A big one is that strong static type checking is necessary for robust code. Python is a weakly typed language, like Smalltalk, and I had long derided this concept—how can you possibly find basic type errors if the compiler doesn't check them for you? One of the great improvements of C++ over C is that it had better type checking, which helped C programmers a lot; clearly, this is a good thing and you must have it—and yet Python's type checking doesn't happen until very late (it does do type checking, make no mistake, but as late as possible rather than as early as possible).

Despite my previous certainty about this issue, I'm not only more productive in Python, but I don't seem to have any excessive problem with type errors slipping through the cracks. I began to realize that it's not so important when type checking happens, but that it happens at all. And Python allows much more flexibility in how you use types. It doesn't force you to jump through hoops (mostly in the form of extra keystrokes, like in C++ and Java), and as long as the type checking happens sometime, it's okay. The upshot of this is that upcasting turns out to be a characteristic of a statically typed language (one where the type checking happens early, usually at compile time), but it's not an essential characteristic of OOP, and in Python and Smalltalk, you don't really think about it. The result is that your thinking is less cluttered, which means you can get more done.

Another example of this is templates in C++. My early thinking about templates was very mechanical: Code is automatically produced to customize general tools into specific implementations based on types. The most compelling reason for this is to customize containers to hold specific types. This is certainly what happens, and you could make a complete argument for the validity of this—and that's exactly what I did. But I always felt like there was more, something deeper to this concept, and I didn't have the mental tools to see it because C++ didn't let me think about the bigger ideas. Java stimulated my thinking with its reflection concept, and I later realized that it was along the same lines, but it still didn't give me the framework to see the bigger issue.

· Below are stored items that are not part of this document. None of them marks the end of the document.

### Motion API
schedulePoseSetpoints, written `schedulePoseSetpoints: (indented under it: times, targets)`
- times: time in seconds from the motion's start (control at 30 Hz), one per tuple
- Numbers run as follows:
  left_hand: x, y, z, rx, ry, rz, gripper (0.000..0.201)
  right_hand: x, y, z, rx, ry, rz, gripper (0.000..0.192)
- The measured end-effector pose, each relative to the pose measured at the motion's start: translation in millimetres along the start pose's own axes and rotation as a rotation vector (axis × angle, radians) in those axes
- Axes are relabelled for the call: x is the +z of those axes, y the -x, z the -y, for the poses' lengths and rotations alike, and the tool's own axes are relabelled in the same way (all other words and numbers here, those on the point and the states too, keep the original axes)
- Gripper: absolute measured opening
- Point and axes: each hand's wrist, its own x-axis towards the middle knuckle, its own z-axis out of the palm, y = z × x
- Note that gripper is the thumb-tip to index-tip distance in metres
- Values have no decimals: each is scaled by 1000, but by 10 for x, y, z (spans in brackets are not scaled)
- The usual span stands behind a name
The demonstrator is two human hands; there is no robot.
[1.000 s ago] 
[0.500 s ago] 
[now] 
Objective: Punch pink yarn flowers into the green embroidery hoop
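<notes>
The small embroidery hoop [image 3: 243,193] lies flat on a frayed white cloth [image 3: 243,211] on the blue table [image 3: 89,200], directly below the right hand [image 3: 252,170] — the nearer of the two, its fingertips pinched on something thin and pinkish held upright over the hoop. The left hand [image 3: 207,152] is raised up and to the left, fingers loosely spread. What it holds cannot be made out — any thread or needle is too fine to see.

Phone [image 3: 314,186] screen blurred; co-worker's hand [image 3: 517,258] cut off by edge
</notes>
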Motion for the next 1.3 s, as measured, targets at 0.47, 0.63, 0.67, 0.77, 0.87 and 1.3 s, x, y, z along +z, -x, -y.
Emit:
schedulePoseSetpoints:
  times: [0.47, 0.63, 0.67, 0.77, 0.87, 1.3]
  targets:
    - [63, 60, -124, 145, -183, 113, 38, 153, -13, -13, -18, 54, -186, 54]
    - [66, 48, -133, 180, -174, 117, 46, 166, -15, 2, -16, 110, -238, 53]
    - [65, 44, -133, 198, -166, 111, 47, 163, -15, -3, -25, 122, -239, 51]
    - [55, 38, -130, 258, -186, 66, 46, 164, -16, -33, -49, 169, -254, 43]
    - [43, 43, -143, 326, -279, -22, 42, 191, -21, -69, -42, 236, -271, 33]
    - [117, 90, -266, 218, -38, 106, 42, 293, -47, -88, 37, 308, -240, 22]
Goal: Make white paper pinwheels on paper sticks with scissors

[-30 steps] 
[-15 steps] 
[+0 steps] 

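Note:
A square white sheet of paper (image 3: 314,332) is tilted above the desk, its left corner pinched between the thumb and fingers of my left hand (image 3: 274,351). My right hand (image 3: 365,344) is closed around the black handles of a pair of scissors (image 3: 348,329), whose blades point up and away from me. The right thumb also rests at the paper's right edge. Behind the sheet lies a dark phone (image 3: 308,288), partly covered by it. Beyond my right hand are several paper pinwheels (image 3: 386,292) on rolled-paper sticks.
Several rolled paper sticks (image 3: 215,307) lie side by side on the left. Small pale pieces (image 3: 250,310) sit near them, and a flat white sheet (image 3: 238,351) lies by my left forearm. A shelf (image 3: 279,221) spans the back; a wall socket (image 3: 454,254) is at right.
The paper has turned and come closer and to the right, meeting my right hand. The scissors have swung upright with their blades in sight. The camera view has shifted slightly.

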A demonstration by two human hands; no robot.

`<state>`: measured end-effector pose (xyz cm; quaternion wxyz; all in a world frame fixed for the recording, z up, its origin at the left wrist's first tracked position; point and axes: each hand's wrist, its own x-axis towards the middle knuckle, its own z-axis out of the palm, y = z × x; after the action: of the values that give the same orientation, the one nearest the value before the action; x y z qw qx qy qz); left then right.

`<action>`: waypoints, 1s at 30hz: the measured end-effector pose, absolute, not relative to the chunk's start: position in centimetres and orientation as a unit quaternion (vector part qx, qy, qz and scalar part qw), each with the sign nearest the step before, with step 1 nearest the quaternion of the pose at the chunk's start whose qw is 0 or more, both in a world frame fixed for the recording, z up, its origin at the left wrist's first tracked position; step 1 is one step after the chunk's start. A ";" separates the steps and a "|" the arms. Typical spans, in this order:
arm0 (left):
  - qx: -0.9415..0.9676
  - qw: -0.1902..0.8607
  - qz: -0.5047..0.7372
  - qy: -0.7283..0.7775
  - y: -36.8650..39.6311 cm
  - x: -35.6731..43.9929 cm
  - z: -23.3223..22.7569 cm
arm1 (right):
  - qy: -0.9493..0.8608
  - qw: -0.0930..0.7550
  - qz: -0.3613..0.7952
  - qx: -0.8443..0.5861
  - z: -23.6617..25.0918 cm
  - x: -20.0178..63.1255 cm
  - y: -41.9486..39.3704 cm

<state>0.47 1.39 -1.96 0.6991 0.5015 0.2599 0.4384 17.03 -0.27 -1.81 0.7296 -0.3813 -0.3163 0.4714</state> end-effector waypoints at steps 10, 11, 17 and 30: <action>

Again, Python's weak typing forced me to move to a new level of thinking, and I could eventually see a commonality between Java's interfaces, reflection, and C++'s templates: They are all ways of loosening the typing constraints imposed by the language (interfaces do more than just that, of course, which is why they are such a fundamental concept). Templates, in particular, do the same thing as Python's weak typing: You're saying, "I don't care what type you are, as long as you support the operations I'm going to perform." But in Python, you don't impose any extra mechanism to allow this; it's just the way method calls work. It's so normal that you are able to think in a larger way, whereas the mechanism of templates in C++ is so onerous that you get lost in it and you can't see what it is that templates actually achieve. So by learning another language, my mind was expanded and I could go back to Java and C++ and see things I was unable to see before. That's very powerful, and it's why I consider "multiple languages" a kind of design pattern—it's likely that you can solve a problem much faster using more than one language instead of arbitrarily requiring yourself to stay within a single language.

Question: How would you compare Java and C++? Would you recommend a beginning programmer to start with one or the other?

Answer: Perhaps I'm going to end up belaboring Python here, but my direction lately has been to direct people toward Python, which I think is a superior first language—it doesn't have all the weird nonsensical baggage that C++ and even Java have accumulated. And I'll bet that for most people, Python will probably satisfy their needs and they might not need to learn Java or C++. But if they do, they'll be well prepared because it has a much stronger object-oriented model, without arbitrarily restricting you to the limited concept of "object" that both C++ and Java have. Yes, I know, the Sun folks claim that Java is a "pure" OO language, but it isn't true—the obvious example is Java primitives (int, float, and so on). After seeing the way Python does it (everything really is an object, but if you need to escape out of that for efficiency purposes, you can), having to cope with the special case of Java primitives is especially annoying.

One of the things I'm working on now is a distance-learning program for people who want to learn to program using Python. I think it will be a much faster and more efficient way for people to come up the learning curve. This is still in the formative stages; as you might have guessed by now, I generally think about something for a while before the right approach comes to me.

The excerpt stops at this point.